- _WORK ITEM_: From the first line to the last, retype the listing without any alteration.

= = = = = = =

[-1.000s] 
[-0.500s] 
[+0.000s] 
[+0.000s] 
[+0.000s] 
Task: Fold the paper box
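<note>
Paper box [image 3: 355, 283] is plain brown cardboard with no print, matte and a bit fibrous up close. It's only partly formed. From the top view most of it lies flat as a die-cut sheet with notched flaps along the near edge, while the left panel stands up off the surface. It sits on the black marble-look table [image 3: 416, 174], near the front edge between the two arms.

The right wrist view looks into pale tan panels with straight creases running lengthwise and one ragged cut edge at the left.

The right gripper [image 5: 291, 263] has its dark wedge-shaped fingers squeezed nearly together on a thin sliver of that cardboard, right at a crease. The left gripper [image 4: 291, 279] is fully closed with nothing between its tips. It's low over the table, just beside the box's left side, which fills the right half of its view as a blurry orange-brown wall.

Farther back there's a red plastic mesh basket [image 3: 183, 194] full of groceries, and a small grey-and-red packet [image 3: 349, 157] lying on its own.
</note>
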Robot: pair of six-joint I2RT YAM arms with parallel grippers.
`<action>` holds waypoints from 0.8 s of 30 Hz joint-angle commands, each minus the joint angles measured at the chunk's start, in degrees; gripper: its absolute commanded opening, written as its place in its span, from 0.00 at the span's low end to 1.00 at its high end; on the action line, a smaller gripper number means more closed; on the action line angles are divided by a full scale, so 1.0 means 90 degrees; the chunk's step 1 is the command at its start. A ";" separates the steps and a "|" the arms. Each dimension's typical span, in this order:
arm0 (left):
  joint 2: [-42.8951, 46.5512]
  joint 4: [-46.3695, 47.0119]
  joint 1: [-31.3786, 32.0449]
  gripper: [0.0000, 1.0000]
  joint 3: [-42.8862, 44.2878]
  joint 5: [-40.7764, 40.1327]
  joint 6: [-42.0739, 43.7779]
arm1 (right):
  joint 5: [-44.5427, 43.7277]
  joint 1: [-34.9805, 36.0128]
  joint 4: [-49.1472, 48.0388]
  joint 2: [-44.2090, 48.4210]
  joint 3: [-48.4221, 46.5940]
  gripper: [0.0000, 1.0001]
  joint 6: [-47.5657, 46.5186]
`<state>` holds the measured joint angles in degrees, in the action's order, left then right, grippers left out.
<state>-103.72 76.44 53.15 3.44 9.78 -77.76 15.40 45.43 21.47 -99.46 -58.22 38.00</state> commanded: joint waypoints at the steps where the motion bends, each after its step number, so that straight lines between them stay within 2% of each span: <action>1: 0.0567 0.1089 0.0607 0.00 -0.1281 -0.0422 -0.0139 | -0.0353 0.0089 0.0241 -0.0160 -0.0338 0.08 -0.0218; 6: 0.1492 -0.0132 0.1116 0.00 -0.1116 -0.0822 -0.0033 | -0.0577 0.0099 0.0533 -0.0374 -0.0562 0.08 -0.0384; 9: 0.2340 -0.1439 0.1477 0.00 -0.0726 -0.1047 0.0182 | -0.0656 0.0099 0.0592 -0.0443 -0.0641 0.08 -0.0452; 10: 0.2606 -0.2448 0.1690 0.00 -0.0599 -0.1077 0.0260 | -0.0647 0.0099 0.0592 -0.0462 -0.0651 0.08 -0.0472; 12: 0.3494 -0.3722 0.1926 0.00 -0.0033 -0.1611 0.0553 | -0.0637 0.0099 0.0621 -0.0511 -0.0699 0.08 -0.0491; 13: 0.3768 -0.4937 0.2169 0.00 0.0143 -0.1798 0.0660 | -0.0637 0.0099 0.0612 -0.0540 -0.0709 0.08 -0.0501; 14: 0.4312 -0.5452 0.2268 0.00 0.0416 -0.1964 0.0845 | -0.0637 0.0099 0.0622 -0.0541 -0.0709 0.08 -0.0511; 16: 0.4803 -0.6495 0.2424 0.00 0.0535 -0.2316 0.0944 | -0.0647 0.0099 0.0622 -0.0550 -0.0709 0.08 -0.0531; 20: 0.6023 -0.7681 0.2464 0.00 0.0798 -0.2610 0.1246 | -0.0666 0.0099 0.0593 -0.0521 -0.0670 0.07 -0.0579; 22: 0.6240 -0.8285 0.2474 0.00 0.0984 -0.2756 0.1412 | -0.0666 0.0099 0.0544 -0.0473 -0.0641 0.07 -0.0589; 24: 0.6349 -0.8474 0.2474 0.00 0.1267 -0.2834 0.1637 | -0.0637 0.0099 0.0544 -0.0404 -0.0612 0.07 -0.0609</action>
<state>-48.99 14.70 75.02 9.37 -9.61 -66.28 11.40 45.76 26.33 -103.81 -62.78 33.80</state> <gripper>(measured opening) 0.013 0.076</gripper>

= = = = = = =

- _ANSWER TO THIS PROBLEM_:
[-1.000s] 
[-0.500s] 
[+0.000s] 
[+0.000s] 
[+0.000s] 
Task: Fold the paper box
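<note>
Paper box [image 3: 355, 283] is plain brown cardboard with no print, matte and a bit fibrous up close. It's only partly formed. From the top view most of it lies flat as a die-cut sheet with notched flaps along the near edge, while the left panel stands up off the surface. It sits on the black marble-look table [image 3: 416, 174], near the front edge between the two arms.

The right wrist view looks into pale tan panels with straight creases running lengthwise and one ragged cut edge at the left.

The right gripper [image 5: 291, 263] has its dark wedge-shaped fingers squeezed nearly together on a thin sliver of that cardboard, right at a crease. The left gripper [image 4: 291, 279] is fully closed with nothing between its tips. It's low over the table, just beside the box's left side, which fills the right half of its view as a blurry orange-brown wall.

Farther back there's a red plastic mesh basket [image 3: 183, 194] full of groceries, and a small grey-and-red packet [image 3: 349, 157] lying on its own.
</note>
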Robot: pair of six-joint I2RT YAM arms with parallel grippers.
`<action>` holds waypoints from 0.8 s of 30 Hz joint-angle commands, each minus the joint angles measured at the chunk's start, in degrees; gripper: its absolute commanded opening, written as its place in its span, from 0.00 at the span's low end to 1.00 at its high end; on the action line, a smaller gripper number means more closed; on the action line angles are divided by a full scale, so 1.0 means 90 degrees; the chunk's step 1 is the command at its start. A ";" separates the steps and a "|" the arms. Each dimension's typical span, in this order:
arm0 (left):
  joint 2: [-42.8951, 46.5512]
  joint 4: [-46.3695, 47.0119]
  joint 1: [-31.3786, 32.0449]
  gripper: [0.0000, 1.0000]
  joint 3: [-42.8862, 44.2878]
  joint 5: [-40.7764, 40.1327]
  joint 6: [-42.0739, 43.7779]
arm1 (right):
  joint 5: [-44.5427, 43.7277]
  joint 1: [-34.9805, 36.0128]
  joint 4: [-49.1472, 48.0388]
  joint 2: [-44.2090, 48.4210]
  joint 3: [-48.4221, 46.5940]
  gripper: [0.0000, 1.0001]
  joint 6: [-47.5657, 46.5186]
`<state>` holds the measured joint angles in degrees, in the action's order, left then right, grippers left out.
<state>-103.72 76.44 53.15 3.44 9.78 -77.76 15.40 45.43 21.47 -99.46 -58.22 38.00</state> commanded: joint waypoints at the steps where the motion bends, each after its step number, so that straight lines between them stay within 2% of each span: <action>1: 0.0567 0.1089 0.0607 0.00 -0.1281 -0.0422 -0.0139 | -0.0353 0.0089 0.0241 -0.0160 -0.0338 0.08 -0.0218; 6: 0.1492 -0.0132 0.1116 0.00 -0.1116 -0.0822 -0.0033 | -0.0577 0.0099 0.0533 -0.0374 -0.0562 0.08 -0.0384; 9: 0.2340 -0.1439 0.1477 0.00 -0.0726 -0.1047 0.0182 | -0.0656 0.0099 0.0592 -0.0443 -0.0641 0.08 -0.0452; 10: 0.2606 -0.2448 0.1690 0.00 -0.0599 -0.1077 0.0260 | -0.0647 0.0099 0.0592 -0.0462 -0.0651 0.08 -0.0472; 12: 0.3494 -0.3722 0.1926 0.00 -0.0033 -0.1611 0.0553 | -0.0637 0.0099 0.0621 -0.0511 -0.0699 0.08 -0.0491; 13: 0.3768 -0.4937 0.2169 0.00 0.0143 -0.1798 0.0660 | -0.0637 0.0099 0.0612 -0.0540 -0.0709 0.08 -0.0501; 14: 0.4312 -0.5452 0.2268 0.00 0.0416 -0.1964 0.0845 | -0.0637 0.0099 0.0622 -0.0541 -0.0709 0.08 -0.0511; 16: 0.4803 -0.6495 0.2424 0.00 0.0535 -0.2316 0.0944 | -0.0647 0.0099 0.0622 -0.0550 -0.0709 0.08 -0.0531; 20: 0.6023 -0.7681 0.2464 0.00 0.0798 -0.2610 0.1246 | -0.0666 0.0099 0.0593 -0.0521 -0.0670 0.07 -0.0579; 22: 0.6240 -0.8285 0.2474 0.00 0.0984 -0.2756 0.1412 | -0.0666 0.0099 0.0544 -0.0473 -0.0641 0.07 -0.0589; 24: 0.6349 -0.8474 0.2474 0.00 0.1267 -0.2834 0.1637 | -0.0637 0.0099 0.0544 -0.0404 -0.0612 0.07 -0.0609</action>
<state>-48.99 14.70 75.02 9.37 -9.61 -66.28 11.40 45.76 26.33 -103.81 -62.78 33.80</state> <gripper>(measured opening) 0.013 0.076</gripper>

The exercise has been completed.